#### [WHAT IS EXPECTED]
A verbatim reproduction of every entry is the expected answer.

#### [RECORDS FOR THIS TASK]

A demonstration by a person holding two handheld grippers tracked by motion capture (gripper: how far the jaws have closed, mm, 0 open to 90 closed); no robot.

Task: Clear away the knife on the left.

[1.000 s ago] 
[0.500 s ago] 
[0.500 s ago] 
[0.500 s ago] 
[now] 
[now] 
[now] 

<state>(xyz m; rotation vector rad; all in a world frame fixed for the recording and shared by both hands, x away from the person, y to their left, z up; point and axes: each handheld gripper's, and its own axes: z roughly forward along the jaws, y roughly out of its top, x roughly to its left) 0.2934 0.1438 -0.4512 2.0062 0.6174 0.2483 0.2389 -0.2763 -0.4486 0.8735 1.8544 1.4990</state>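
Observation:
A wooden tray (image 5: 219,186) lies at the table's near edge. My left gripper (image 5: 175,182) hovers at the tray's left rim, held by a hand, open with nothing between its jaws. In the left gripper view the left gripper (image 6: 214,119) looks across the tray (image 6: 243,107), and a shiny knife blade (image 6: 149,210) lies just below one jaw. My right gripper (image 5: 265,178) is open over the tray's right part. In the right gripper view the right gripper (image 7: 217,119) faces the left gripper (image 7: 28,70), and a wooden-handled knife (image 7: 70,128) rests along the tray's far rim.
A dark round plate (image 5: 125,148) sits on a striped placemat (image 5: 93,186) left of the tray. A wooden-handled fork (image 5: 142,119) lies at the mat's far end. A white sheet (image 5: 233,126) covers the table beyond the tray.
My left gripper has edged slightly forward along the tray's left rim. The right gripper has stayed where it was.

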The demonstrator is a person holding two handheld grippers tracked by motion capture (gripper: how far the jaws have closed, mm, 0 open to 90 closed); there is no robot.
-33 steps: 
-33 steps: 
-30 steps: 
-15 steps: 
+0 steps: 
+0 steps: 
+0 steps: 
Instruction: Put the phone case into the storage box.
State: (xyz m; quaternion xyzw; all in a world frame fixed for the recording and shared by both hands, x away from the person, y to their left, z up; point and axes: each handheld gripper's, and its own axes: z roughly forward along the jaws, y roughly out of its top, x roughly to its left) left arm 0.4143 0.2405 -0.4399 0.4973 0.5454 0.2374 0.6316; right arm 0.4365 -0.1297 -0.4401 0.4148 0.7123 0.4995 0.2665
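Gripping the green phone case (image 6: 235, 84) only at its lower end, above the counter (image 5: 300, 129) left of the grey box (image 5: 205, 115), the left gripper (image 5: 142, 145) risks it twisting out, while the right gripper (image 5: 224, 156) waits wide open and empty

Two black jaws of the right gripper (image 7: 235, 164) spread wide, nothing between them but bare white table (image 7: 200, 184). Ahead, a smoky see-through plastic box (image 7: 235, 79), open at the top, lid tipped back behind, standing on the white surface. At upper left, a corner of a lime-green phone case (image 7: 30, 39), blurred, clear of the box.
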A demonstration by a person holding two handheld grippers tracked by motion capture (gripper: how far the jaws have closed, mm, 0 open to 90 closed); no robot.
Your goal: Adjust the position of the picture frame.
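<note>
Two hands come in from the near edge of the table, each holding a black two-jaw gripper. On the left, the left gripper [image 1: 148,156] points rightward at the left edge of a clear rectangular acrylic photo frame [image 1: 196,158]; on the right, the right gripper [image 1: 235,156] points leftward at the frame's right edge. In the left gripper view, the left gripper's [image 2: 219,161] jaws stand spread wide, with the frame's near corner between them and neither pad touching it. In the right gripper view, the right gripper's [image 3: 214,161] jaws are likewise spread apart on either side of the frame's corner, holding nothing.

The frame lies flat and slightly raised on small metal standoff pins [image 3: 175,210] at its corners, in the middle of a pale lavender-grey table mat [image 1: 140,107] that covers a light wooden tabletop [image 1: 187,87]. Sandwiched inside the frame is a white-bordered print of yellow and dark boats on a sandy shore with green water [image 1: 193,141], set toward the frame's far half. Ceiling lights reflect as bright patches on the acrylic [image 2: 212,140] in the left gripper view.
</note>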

#### [EXERCISE OUTPUT]
A demonstration by a person holding two handheld grippers tracked by motion capture (gripper: how far the jaws have closed, mm, 0 open to 90 closed); no robot.

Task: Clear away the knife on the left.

[1.000 s ago] 
[0.500 s ago] 
[0.500 s ago] 
[0.500 s ago] 
[now] 
[now] 
[now] 

<state>(xyz m; rotation vector rad; all in a world frame fixed for the recording and shared by both hands, x away from the person, y to their left, z up; point and axes: each handheld gripper's, and its own axes: z roughly forward along the jaws, y roughly out of its top, x roughly to its left) 0.2934 0.1438 -0.4512 2.0062 0.6174 0.2483 0.2389 -0.2763 -0.4486 0.8735 1.8544 1.4990</state>
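Observation:
A wooden tray (image 5: 219,186) lies at the table's near edge. My left gripper (image 5: 175,182) hovers at the tray's left rim, held by a hand, open with nothing between its jaws. In the left gripper view the left gripper (image 6: 214,119) looks across the tray (image 6: 243,107), and a shiny knife blade (image 6: 149,210) lies just below one jaw. My right gripper (image 5: 265,178) is open over the tray's right part. In the right gripper view the right gripper (image 7: 217,119) faces the left gripper (image 7: 28,70), and a wooden-handled knife (image 7: 70,128) rests along the tray's far rim.
A dark round plate (image 5: 125,148) sits on a striped placemat (image 5: 93,186) left of the tray. A wooden-handled fork (image 5: 142,119) lies at the mat's far end. A white sheet (image 5: 233,126) covers the table beyond the tray.
My left gripper has edged slightly forward along the tray's left rim. The right gripper has stayed where it was.
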
The demonstrator is a person holding two handheld grippers tracked by motion capture (gripper: how far the jaws have closed, mm, 0 open to 90 closed); there is no robot.
-33 steps: 
-33 steps: 
-30 steps: 
-15 steps: 
+0 steps: 
+0 steps: 
+0 steps: 
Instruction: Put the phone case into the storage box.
State: (xyz m; quaternion xyzw; all in a world frame fixed for the recording and shared by both hands, x away from the person, y to their left, z up; point and axes: each handheld gripper's, and its own axes: z roughly forward along the jaws, y roughly out of its top, x roughly to its left) left arm 0.4143 0.2405 -0.4399 0.4973 0.5454 0.2374 0.6316; right arm 0.4365 -0.1297 -0.4401 0.4148 0.7123 0.4995 0.2665
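Gripping the green phone case (image 6: 235, 84) only at its lower end, above the counter (image 5: 300, 129) left of the grey box (image 5: 205, 115), the left gripper (image 5: 142, 145) risks it twisting out, while the right gripper (image 5: 224, 156) waits wide open and empty

Two black jaws of the right gripper (image 7: 235, 164) spread wide, nothing between them but bare white table (image 7: 200, 184). Ahead, a smoky see-through plastic box (image 7: 235, 79), open at the top, lid tipped back behind, standing on the white surface. At upper left, a corner of a lime-green phone case (image 7: 30, 39), blurred, clear of the box.
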A demonstration by a person holding two handheld grippers tracked by motion capture (gripper: how far the jaws have closed, mm, 0 open to 90 closed); no robot.
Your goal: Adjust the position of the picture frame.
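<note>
Two hands come in from the near edge of the table, each holding a black two-jaw gripper. On the left, the left gripper [image 1: 148,156] points rightward at the left edge of a clear rectangular acrylic photo frame [image 1: 196,158]; on the right, the right gripper [image 1: 235,156] points leftward at the frame's right edge. In the left gripper view, the left gripper's [image 2: 219,161] jaws stand spread wide, with the frame's near corner between them and neither pad touching it. In the right gripper view, the right gripper's [image 3: 214,161] jaws are likewise spread apart on either side of the frame's corner, holding nothing.

The frame lies flat and slightly raised on small metal standoff pins [image 3: 175,210] at its corners, in the middle of a pale lavender-grey table mat [image 1: 140,107] that covers a light wooden tabletop [image 1: 187,87]. Sandwiched inside the frame is a white-bordered print of yellow and dark boats on a sandy shore with green water [image 1: 193,141], set toward the frame's far half. Ceiling lights reflect as bright patches on the acrylic [image 2: 212,140] in the left gripper view.
</note>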

The response is now done.